WHAT IS NEEDED: Print the full listing exactly.

◆ ◆ ◆

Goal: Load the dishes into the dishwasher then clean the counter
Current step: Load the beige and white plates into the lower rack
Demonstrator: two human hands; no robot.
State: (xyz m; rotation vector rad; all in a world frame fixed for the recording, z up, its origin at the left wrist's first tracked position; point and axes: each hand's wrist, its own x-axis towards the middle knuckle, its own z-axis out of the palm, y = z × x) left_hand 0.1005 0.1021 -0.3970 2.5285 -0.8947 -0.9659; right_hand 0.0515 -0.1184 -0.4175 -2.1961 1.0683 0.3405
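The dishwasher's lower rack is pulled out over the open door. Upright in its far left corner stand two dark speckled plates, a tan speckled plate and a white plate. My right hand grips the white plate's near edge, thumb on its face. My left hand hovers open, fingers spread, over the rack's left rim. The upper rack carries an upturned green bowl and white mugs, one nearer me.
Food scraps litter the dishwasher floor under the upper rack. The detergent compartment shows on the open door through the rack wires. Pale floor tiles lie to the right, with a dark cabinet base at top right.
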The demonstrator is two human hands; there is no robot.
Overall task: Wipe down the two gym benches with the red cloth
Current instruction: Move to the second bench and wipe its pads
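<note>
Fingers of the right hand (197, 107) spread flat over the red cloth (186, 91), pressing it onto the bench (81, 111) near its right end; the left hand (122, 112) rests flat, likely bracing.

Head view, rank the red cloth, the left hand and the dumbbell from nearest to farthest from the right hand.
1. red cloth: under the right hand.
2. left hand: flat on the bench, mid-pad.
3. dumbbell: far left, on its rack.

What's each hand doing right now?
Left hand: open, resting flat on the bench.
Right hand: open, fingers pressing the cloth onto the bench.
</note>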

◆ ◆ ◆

TASK OUTPUT:
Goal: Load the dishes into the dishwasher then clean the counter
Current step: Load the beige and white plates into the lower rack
Demonstrator: two human hands; no robot.
State: (xyz m; rotation vector rad; all in a world frame fixed for the recording, z up, its origin at the left wrist's first tracked position; point and axes: each hand's wrist, its own x-axis towards the middle knuckle, its own z-axis out of the palm, y = z × x) left_hand 0.1005 0.1021 -0.3970 2.5285 -0.8947 -0.9659; right_hand 0.0515 -0.1184 -0.4175 -2.1961 1.0683 0.3405
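The dishwasher's lower rack is pulled out over the open door. Upright in its far left corner stand two dark speckled plates, a tan speckled plate and a white plate. My right hand grips the white plate's near edge, thumb on its face. My left hand hovers open, fingers spread, over the rack's left rim. The upper rack carries an upturned green bowl and white mugs, one nearer me.
Food scraps litter the dishwasher floor under the upper rack. The detergent compartment shows on the open door through the rack wires. Pale floor tiles lie to the right, with a dark cabinet base at top right.
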The demonstrator is two human hands; there is no robot.
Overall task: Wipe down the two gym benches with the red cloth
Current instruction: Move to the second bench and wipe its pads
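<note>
Fingers of the right hand (197, 107) spread flat over the red cloth (186, 91), pressing it onto the bench (81, 111) near its right end; the left hand (122, 112) rests flat, likely bracing.

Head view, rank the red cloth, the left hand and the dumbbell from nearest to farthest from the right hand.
1. red cloth: under the right hand.
2. left hand: flat on the bench, mid-pad.
3. dumbbell: far left, on its rack.

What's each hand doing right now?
Left hand: open, resting flat on the bench.
Right hand: open, fingers pressing the cloth onto the bench.
</note>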

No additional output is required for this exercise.